Ele talvez desistisse da namorada se ela pedisse. Ela certamente desistiria de muita coisa se ele pedisse. Mas isso nem sequer passaria pela cabeça dos dois. “Pedir” não fazia parte do acordo selado sem palavras ou assinaturas, apenas com olhares.
Quando estavam juntos, um encontrava o mundo dentro do outro, e esse mundo bastava.

Somente esse mundo poderia explicar o nome dela naquele testamento.

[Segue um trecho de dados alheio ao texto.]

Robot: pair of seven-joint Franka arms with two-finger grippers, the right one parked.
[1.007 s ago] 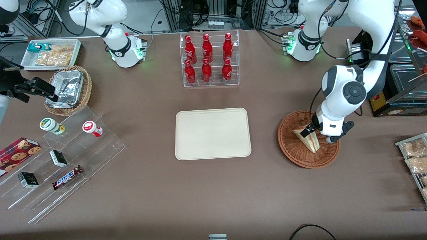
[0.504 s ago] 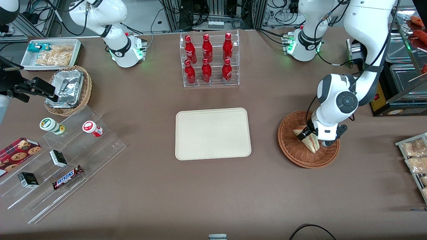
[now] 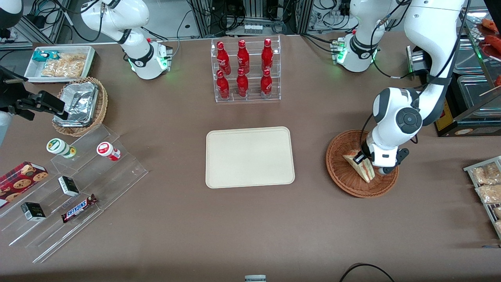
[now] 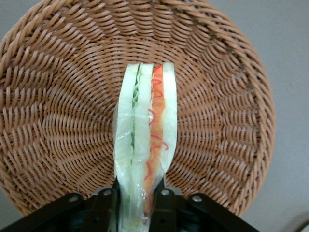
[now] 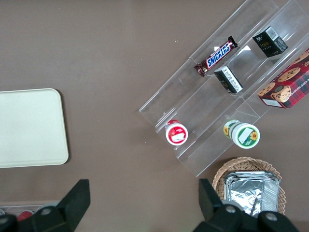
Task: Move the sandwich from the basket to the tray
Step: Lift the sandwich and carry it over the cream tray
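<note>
Gripper (image 4: pixel 136 200) low inside basket (image 3: pixel 339 172), fingers clamped on sandwich (image 3: pixel 360 166) at wide end. Sandwich stands on edge in basket, wrapped in clear film. Likely light, soft, slippery; squeeze bread faces gently. Tray (image 3: pixel 249 157) well apart from basket.

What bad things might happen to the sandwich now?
The pincer pinches only one end of the sandwich, which is still in the basket, so it might droop or slip out when lifted. Squeezing soft bread could also squash it. The tray lies a way off, so a loose hold may drop it.
</note>
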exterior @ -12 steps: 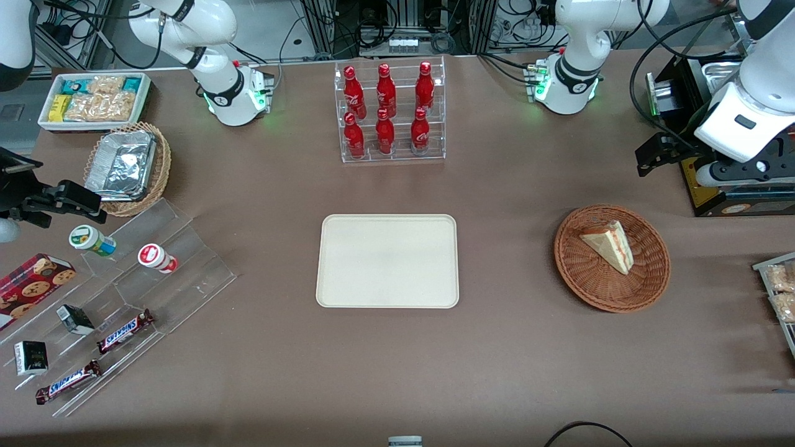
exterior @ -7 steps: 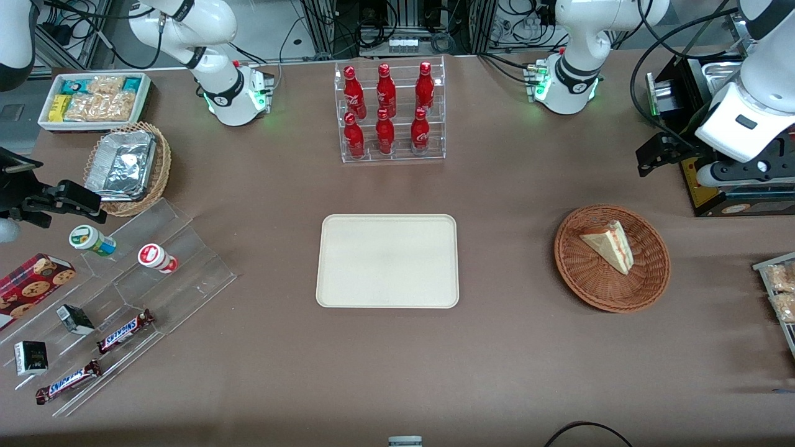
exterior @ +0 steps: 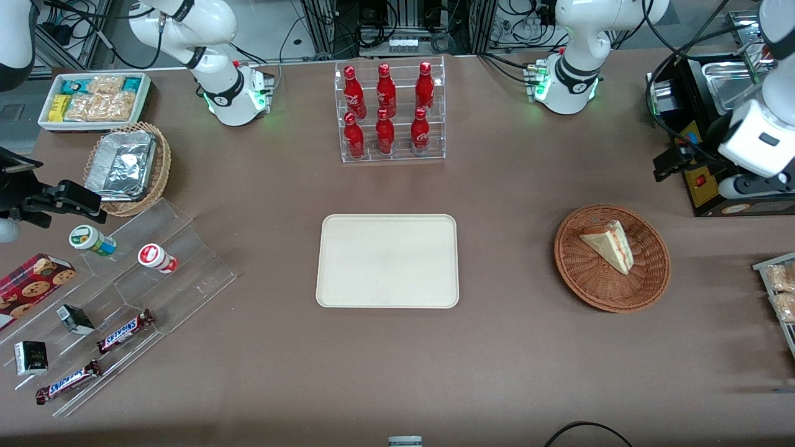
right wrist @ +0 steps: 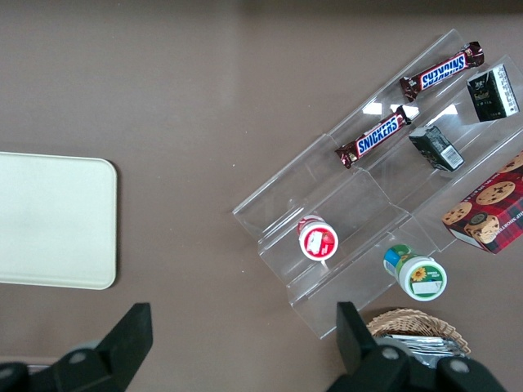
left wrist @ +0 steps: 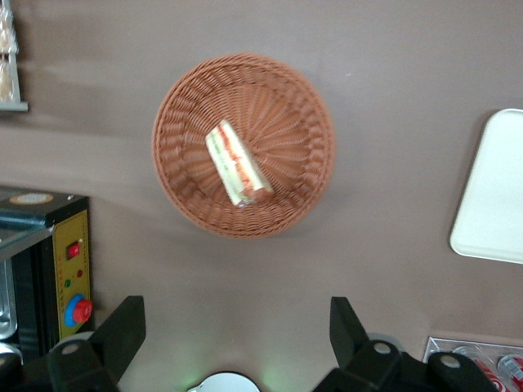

Quando ele faleceu, 20 anos após o primeiro beijo dos dois, deixou para ela um bom dinheiro e uma carta. A namorada, que já havia se tornado esposa e agora era viúva, lhe entregou tudo em mãos, comentando algo como: "nem sei quem você é, mas seu nome aparecia antes do meu no testamento".
Levou o pacote pra casa e abriu quando o marido dormia. Junto do dinheiro encontrou a única foto que os dois haviam tirado, muitos anos antes, e um recado simples que resumia de forma brilhante um sentimento tão diferente de todos os outros:
"Um dia você me disse que queria conhecer a Europa. O dinheiro é pra essa viagem que sempre quis te dar, mas nunca tive como. Só me arrependo de não ir com você. Só mesmo! Se tivesse outra vida, faria tudo exatamente como fiz, pra não correr o risco de perder o seu sorriso. Para a melhor aluna que tive, que por preguiça aprendeu pouco de física, menos ainda de química, mas tudo de amor. Aprendeu tanto que ensinou o mundo e me encheu de orgulho e conhecimento. Amo você.
A.L."
Foi a primeira e última vez que ele disse que a amava. A impressão que ficou pra ela, no entanto, é que isso tinha sido repetido milhares de vezes naqueles anos.
Deitou na cama, abraçou a carta e, sorrindo, disse para si mesma, "Boa noite, professor, até amanhã". Fechou os olhos e dormiu pra sempre.

1 pitacos:

Marina disse...

Sabe que eu não sou fã de histórias entre alunos e professores? Talvez porque tenha testemunhado algumas e elas nunca me convenceram como amor.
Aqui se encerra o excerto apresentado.